En droit français, la partie qui gagne son action en appel ne peut être condamnée aux dépens. Ces frais sont légalement à la charge de la partie qui succombe, et toute décision contraire viole un principe fondamental, exposant la cour d'appel à la censure.

Points clés

Résumé

Le principe fondamental régissant l'attribution des dépens en matière judiciaire, et particulièrement en appel, est que ces frais de procédure sont imposés par l'effet de la loi à la partie qui succombe dans son action. Cela signifie que la partie dont les prétentions ont été reconnues fondées par la juridiction ne doit pas supporter les coûts liés à l'instance. La Cour de cassation, dans son arrêt commercial de 2001, réaffirme avec force cette règle cardinale.

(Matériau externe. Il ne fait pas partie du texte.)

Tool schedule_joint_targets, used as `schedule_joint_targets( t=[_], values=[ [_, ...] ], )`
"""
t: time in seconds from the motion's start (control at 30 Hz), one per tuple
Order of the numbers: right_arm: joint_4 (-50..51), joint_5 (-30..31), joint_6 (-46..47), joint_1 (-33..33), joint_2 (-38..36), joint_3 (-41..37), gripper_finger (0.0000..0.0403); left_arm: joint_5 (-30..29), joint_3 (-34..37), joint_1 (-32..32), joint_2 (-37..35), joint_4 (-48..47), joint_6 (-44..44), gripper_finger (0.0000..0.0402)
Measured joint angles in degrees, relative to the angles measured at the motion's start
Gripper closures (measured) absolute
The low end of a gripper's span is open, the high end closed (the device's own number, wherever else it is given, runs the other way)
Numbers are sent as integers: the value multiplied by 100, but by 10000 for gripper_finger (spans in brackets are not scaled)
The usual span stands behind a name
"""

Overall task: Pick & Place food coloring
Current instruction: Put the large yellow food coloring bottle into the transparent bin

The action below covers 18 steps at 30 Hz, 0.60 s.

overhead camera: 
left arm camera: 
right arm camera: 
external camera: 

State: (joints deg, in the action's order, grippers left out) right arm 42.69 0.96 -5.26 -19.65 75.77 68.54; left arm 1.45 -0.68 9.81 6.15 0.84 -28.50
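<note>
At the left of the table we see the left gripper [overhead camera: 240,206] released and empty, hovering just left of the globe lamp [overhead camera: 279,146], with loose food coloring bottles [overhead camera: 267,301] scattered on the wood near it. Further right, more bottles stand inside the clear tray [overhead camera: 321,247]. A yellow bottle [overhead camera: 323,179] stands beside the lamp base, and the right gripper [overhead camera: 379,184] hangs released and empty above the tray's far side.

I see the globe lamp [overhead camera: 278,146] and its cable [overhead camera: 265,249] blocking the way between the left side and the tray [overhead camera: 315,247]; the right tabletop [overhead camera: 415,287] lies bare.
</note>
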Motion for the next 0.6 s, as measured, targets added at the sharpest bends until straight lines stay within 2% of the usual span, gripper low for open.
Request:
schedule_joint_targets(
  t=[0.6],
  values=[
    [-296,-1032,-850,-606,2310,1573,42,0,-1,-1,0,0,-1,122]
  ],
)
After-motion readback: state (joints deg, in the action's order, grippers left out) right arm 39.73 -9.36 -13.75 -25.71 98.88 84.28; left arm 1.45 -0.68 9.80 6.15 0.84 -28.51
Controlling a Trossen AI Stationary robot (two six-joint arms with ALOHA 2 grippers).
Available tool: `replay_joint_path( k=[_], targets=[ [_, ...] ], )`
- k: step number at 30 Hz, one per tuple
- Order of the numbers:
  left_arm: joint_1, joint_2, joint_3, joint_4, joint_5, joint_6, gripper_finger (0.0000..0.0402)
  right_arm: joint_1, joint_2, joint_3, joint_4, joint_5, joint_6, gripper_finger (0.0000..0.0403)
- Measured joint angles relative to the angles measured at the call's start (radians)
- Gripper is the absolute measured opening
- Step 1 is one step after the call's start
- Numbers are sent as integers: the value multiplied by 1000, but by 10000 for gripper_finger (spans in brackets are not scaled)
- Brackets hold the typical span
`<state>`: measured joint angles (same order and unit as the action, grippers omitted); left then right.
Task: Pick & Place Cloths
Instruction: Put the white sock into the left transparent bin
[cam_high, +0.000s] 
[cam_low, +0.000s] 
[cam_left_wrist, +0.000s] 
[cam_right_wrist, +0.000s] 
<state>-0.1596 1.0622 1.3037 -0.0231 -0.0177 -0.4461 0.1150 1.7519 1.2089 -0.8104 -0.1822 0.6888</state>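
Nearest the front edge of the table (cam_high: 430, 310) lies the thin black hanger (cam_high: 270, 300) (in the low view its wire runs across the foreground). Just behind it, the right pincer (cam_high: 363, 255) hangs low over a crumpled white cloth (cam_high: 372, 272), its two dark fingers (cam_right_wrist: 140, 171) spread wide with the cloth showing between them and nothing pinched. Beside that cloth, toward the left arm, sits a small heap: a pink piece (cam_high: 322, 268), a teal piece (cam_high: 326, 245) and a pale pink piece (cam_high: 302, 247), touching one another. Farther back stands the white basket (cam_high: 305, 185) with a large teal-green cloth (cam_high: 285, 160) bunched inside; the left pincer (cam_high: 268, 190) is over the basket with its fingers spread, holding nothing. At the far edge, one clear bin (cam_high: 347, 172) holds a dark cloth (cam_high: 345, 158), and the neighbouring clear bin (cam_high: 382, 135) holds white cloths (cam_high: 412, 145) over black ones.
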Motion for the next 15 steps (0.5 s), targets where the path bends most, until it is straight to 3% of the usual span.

Elle stipule qu'une cour d'appel qui, malgré la victoire d'une partie, la condamne aux dépens, commet une violation directe et manifeste de ce principe essentiel du droit processuel. Une telle décision est considérée comme une erreur de droit grave, justifiant sa censure par la Cour de cassation. Ce principe vise à garantir l'équité du procès et à ne pas pénaliser la partie qui a eu raison en justice, assurant ainsi la cohérence et la prévisibilité des conséquences financières d'une action judiciaire.

Texte

Les dépens sont imposés par l'effet de la loi à la partie qui succombe dans son action. Dès lors, la cour d'appel qui condamne aux dépens la partie ayant obtenu gain de cause viole directement ce principe fondamental, exposant sa décision à la censure.